One industry CEO recently referred to the upcoming halving as a “perfect storm” for Bitcoin, while blockchain data firm Coin Metrics released a report on why the event could lead to a short-term price decline that could build the foundation for future positive price movements.
Now, blockchain data and intelligence platform Glassnode has revealed multiple on-chain data metrics that indicate investors are optimistic about the halving’s potential effect on the Bitcoin price.
“In the weeks leading up to this milestone, a number of on–chain metrics are suggesting that investors agree with [the bullish sentiment around the halving] and are increasing their positions and hodling tight,” reads a recent Glassnode Insights post.
Data Shows Investors are Optimistic About the Bitcoin Price
While on-chain data can sometimes be difficult to assess in terms of the identities of users who are moving around their Bitcoin, Glassnode pointed out a few general trends related to activity on the Bitcoin blockchain in their recent post.
For one, 42.83% of the circulating Bitcoin supply has not moved in the last two years. This is a 10.4% increase from the same time last year, despite the sharp decline in the price that took place in the middle of last month. According to Glassnode, this data indicates long-term holders were not shaken by the crypto asset market’s decline in March.
“In addition, HODLer Net Position Change remained positive as BTC plummeted and, in the latter half of April, climbed to yearly highs suggesting that not only did long term investors hold steady – they capitalised on the discounted BTC and increased their positions,” adds the post from Glassnode.
According to Glassnode, on-chain data also shows that a large number of addresses that were active around the price crash in March have not remained active, which could mean that traders who bought the bottom are still holding onto their newly-bought coins.
“While this could also mean that the BTC sent to exchanges during the pandemonium has been static in their wallets since, exchanges balances have fallen by over 10% since the highs seen in February,” adds the Glassnode post. “Withdrawal of funds from trading platforms could further reinforce the idea of more bullish long term expectations from traders.”
Finally, there are also indications that interest from retail investors has risen, with the number of low balance Bitcoin addresses recently hitting new all-time highs.
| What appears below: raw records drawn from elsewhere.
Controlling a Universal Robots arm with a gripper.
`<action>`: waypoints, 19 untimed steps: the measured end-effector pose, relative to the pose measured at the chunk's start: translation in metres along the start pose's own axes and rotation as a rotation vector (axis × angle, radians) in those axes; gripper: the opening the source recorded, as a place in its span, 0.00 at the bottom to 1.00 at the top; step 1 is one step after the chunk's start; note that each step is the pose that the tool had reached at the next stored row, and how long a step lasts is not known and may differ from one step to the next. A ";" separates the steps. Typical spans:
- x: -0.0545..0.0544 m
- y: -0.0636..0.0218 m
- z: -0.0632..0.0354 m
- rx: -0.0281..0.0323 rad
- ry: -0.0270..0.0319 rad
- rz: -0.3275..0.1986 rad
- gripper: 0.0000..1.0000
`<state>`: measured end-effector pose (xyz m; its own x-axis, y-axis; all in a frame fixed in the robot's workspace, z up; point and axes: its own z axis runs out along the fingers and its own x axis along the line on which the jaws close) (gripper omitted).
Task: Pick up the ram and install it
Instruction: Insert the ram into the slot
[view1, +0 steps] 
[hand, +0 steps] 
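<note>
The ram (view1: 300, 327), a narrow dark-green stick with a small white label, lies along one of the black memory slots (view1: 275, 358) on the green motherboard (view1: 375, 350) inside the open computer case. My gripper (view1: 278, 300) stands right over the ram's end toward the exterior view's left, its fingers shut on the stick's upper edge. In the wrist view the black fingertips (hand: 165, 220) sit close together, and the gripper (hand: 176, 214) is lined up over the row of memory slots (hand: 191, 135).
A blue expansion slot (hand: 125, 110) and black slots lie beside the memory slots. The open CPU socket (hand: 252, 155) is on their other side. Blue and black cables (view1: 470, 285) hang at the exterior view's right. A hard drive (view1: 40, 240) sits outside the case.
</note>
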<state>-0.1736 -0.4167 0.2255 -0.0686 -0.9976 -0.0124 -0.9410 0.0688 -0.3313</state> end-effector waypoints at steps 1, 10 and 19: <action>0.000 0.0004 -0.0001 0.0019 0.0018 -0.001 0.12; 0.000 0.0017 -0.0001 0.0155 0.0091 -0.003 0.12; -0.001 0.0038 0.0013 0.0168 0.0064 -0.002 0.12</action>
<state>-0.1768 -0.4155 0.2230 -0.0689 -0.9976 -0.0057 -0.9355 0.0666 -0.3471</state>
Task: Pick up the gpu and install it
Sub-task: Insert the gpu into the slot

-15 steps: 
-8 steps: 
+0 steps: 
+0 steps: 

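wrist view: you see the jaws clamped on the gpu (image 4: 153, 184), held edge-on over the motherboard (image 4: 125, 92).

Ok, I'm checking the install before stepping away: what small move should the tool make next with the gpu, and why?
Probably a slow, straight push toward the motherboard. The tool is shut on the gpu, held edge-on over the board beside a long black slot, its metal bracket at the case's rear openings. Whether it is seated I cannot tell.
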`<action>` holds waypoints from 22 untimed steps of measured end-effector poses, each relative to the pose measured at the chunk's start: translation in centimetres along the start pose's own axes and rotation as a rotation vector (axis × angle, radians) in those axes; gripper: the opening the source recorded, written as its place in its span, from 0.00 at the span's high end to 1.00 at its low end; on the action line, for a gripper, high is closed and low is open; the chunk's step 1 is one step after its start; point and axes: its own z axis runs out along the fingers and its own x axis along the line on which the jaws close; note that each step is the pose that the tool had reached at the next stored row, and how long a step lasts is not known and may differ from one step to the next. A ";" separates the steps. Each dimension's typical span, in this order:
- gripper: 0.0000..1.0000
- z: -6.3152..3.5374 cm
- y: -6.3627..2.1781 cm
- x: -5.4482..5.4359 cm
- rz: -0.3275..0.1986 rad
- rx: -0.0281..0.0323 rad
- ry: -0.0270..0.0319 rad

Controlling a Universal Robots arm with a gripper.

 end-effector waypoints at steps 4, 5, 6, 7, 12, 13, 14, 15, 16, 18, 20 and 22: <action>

The data also indicates increased activity from whales, with the number of addresses with at least 1,000 Bitcoin in them on the rise. According to Glassnode, these whale addresses also appear to be accumulating more Bitcoin, as they did prior to the previous Bitcoin halving.
“Despite the instability and uncertainty in both traditional and crypto markets, on-chain metrics point towards an optimistic outlook from investors as the halving approaches,” adds the Glassnode post.